-- Work task --
Set down, without alteration, the lines from the one that contains "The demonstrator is" through the final line of the material below.

-- Provided material --
===

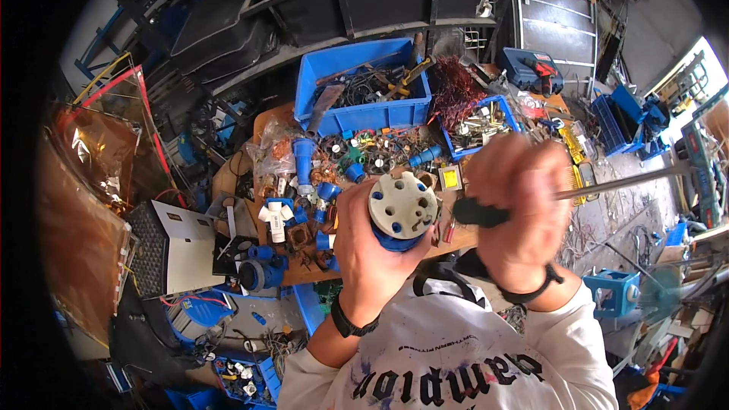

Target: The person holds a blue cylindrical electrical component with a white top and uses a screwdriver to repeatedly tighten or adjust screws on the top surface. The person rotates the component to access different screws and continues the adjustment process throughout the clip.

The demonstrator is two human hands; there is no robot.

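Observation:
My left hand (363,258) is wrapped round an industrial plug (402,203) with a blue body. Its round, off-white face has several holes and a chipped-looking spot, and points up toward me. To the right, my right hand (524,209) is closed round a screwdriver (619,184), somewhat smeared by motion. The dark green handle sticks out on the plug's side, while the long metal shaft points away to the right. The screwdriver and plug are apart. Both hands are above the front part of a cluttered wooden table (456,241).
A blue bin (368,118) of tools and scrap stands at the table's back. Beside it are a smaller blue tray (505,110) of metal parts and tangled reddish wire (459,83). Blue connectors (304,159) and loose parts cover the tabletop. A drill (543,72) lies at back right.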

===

-- Solution below --
The demonstrator is two human hands; there is no robot.

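Observation:
My left hand (363,258) is wrapped round an industrial plug (402,203) with a blue body. Its round, off-white face has several holes and a chipped-looking spot, and points up toward me. To the right, my right hand (524,209) is closed round a screwdriver (619,184), somewhat smeared by motion. The dark green handle sticks out on the plug's side, while the long metal shaft points away to the right. The screwdriver and plug are apart. Both hands are above the front part of a cluttered wooden table (456,241).
A blue bin (368,118) of tools and scrap stands at the table's back. Beside it are a smaller blue tray (505,110) of metal parts and tangled reddish wire (459,83). Blue connectors (304,159) and loose parts cover the tabletop. A drill (543,72) lies at back right.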

This exercise has now been completed.